Top of DATASET EXTRACT

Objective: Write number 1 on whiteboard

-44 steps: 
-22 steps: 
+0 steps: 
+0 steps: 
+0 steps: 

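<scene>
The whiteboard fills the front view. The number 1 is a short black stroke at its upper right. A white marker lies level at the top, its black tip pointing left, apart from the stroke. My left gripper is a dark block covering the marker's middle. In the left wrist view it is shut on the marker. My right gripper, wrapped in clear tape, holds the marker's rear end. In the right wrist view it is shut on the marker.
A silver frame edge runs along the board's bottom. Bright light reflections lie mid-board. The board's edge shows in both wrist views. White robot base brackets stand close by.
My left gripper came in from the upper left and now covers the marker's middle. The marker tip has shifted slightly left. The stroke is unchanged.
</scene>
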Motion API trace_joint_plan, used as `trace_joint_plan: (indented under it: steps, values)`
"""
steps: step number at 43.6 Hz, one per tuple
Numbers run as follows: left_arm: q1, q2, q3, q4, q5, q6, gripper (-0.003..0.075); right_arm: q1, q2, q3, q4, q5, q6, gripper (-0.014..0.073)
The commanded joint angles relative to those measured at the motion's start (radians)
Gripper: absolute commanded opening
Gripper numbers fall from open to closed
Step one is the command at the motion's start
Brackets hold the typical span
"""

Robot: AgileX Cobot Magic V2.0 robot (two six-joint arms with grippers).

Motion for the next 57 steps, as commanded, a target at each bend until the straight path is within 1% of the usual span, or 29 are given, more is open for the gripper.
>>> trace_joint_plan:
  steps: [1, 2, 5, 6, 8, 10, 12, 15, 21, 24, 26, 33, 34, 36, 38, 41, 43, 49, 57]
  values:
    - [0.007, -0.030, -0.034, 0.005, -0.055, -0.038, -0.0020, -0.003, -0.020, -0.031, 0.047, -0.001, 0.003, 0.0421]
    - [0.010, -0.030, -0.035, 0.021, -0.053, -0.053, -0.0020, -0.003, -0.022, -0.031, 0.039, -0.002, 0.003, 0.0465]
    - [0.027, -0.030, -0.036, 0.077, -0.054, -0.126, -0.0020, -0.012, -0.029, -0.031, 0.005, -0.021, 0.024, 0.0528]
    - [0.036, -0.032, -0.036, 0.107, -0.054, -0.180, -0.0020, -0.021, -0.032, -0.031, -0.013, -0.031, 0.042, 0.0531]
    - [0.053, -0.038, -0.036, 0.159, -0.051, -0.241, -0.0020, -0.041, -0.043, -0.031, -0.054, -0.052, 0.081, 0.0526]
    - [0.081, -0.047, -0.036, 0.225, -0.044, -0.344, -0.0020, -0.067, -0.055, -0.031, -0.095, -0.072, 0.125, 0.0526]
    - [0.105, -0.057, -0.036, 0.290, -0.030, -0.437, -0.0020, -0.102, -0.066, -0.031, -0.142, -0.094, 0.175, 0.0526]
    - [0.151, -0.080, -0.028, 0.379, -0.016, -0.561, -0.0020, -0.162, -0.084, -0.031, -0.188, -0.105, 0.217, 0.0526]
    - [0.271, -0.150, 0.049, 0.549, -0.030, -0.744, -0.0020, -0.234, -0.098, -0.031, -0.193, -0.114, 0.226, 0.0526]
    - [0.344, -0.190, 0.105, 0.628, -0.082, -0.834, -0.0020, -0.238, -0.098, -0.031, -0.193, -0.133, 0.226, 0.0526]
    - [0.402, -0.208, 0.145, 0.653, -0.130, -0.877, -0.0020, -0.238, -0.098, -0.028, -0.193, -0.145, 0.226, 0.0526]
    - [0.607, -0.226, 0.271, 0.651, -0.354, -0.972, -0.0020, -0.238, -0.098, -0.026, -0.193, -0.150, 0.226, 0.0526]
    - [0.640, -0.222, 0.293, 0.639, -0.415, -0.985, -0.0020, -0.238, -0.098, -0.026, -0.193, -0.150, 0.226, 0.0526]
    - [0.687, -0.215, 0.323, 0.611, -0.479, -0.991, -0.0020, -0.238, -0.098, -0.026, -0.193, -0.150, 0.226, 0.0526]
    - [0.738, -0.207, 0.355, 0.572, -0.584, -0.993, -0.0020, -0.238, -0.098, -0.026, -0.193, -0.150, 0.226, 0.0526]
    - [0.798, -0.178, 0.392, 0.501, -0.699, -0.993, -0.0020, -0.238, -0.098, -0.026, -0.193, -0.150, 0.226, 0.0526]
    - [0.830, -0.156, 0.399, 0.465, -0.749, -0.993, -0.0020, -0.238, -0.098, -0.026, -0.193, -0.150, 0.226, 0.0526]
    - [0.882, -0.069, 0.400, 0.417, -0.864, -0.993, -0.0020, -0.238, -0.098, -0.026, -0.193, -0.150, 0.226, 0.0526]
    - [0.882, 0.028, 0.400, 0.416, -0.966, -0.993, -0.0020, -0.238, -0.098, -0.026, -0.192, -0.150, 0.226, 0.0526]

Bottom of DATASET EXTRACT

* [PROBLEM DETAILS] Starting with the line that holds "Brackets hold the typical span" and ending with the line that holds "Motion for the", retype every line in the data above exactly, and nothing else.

* [EXERCISE RESULT]
Brackets hold the typical span
"""

Robot: AgileX Cobot Magic V2.0 robot (two six-joint arms with grippers).

Motion for the next 57 steps, as commanded, a target at each bend until the straight path is within 1% of the usual span, or 29 are given, more is open for the gripper.

No additional output is required.